South Africa’s Rand is one of the most freely traded emerging market currencies in the world. With limited protectionist monetary architecture against capital in/out flows and with no explicit targeted manipulation of the currency from the central bank, the Rand is subject to the whims of international sentiment.
With this in mind, consider the past week or so for the Rand: developments on Trump’s global trade war; IMF warnings of political uncertainty; condemning reports of decline; and a dovish central bank. Enough threats were levied at the exposed currency in the last seven days to make its chart appear more like the musings of a toddler with a green and red crayon as opposed to the market’s considered valuations of sub-Sahara’s largest economy’s tender.
Holding on to a 3% gain against the US Dollar since the beginning of the year, developments on the resolution of Trump’s Sino-US trade war have failed to disrupt the Rand considerably. An environment of strong global growth is imperative for most emerging market economies who themselves are reliant upon international macroeconomic affluence. Stronger economies trade more frequently and openly with each other where profits can be appropriated by countries earlier in their development cycle. Any trade war aims to disrupt this harmony and fluidity to global trade.
Threats to the trade war’s resolution in the last week alone include speculation that President Trump may place “too much” power in the hands of the Chinese, at least from the perspective of US industry. The enforcement mechanism, according to Robert Lighthizer, is what’s left to thrash out for the successful resolution or cessation of Trump’s trade war.
However, the reciprocal approach to enforcement, according to critics of the arrangement, is leaving a sour taste that Trump might put Xi too close to the driving seat of US commerce. If the public, and strategic sectors, continue to rally behind this belief, it’s not inconceivable that the US President, not an individual known for his patience and inaction, could rip the rug out under the deal. This threat to global trade could have thrown the Rand into a spiral amongst other emerging market currencies, however, the Rand continues to hold its nerve… so far.
The IMF and Jo’burg political-risk advisory, Eunomix, have not flattered South Africa’s political economy in the past few days.
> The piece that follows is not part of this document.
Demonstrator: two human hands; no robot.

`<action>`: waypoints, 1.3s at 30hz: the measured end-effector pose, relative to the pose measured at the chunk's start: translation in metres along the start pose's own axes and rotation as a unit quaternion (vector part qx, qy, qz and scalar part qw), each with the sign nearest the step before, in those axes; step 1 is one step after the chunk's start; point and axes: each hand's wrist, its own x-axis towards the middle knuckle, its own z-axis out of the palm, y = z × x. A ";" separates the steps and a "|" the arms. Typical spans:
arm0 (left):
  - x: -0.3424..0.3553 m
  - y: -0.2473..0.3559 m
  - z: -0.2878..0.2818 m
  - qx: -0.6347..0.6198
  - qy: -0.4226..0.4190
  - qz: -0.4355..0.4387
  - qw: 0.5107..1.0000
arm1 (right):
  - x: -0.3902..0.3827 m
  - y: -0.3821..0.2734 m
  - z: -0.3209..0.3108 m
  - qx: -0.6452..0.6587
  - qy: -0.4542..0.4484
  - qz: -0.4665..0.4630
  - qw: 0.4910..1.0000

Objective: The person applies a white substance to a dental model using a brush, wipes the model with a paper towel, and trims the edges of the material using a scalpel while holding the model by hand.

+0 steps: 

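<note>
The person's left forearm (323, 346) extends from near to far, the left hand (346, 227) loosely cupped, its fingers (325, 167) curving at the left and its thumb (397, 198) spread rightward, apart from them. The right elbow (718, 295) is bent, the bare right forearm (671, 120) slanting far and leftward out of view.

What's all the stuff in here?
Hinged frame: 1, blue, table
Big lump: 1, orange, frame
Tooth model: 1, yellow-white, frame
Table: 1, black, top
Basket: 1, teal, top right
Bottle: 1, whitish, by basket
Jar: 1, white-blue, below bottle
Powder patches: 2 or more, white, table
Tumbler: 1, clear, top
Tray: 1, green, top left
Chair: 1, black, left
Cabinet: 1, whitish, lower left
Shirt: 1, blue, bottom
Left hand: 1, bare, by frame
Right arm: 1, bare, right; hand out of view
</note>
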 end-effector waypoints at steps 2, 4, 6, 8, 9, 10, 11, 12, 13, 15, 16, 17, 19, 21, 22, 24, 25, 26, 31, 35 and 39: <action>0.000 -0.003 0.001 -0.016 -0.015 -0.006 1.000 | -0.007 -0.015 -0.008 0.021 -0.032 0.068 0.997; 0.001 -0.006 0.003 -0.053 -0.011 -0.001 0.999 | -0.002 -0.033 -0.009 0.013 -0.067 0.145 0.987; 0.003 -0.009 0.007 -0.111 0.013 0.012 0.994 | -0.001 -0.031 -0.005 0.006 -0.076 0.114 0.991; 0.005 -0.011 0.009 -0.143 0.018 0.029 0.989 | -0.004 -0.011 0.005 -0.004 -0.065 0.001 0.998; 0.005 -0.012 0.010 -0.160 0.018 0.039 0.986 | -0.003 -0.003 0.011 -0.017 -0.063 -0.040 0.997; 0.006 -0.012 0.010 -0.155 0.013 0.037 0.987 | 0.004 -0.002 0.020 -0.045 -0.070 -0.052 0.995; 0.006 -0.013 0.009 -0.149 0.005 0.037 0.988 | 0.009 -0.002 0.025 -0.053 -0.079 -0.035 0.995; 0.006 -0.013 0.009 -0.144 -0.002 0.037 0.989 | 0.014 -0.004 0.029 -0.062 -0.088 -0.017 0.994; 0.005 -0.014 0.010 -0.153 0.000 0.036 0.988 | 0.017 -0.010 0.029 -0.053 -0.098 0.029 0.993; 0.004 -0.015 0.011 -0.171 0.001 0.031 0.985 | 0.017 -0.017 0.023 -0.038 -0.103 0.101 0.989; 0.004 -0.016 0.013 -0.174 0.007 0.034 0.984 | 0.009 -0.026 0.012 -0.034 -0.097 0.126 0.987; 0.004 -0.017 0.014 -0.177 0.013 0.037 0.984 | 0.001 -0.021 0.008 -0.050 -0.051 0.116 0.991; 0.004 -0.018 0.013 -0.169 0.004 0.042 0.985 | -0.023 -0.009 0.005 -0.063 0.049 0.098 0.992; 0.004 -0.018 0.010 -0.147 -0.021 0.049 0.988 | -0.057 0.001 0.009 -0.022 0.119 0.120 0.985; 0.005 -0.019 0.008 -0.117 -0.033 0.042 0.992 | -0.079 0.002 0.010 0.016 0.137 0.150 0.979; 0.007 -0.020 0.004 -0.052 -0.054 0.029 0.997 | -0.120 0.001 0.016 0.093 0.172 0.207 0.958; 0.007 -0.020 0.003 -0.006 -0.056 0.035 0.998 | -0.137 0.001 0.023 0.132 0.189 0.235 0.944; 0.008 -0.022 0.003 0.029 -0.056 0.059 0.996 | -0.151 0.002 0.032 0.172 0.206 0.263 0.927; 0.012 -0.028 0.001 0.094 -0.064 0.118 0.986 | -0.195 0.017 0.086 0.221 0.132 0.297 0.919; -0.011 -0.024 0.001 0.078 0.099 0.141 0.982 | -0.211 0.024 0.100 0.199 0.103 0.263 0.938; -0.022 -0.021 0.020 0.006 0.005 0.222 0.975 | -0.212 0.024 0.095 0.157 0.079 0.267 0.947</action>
Yesterday morning, headlines claiming that the nation’s decline is the “worst among nations not at war” would logically serve as a reminder or revelation that the Rand might not be a good investment for those of a more nervous disposition.
Painting pessimistic forecasts for South Africa’s President Cyril Ramaphosa, the report claimed that state capture under his predecessor Jacob Zuma has left the economy in its weakest state since its former President Nelson Mandela held office.
Moreover, the report claimed that the populist policies including land expropriation favoured by the incumbent leader of the ANC versus the more orthodox economics adopted under President Thabo Mbeki, Zuma’s predecessor, are deterring the foreign investment required for South Africa’s long term recovery.
Yet still no flinch from the Rand which, yesterday, ended the day some quarter of a percent stronger than its opening price. So is it all just priced in – baked into the cake already? Well, having recovered more than 9% against the Pound since a sell-off at the end of last year, and 10% against the Dollar, I would be more inclined to suggest that fear and contagion have been, to a considerable extent, priced out and positioning surrounding the Rand and emerging markets resembles one that should allow a slew of negative headlines to spur a devaluation in the currency.
Yesterday, South Africa’s inflation rate was read at 4.5% – bang in the centre of it’s 3-6% target band and convincingly above the previous month’s recording of 4.1%. From the Reserve Bank emerged a rhetoric of “it’s too early to tell”. Particularly due to the external and fuel-price driven inflation recording, the Bank thought it imprudent to consider tightening (or rather not loosening further) monetary policy in response to the inflation result.
Denying the market’s justifiable expectations that stronger inflation might allow the nation to raise rates and reward holders of the domestic currency in a move that would be seen as positive for its value, the Rand still didn’t budge from it’s loftier heights.
The Rand over the medium-long run remains subdued, no doubt. It’s still a relative bargain compared to the immediate aftermath of the so-called Ramaphosa effect. However, the Rand has displayed remarkable resilience in the face of its most recent attack.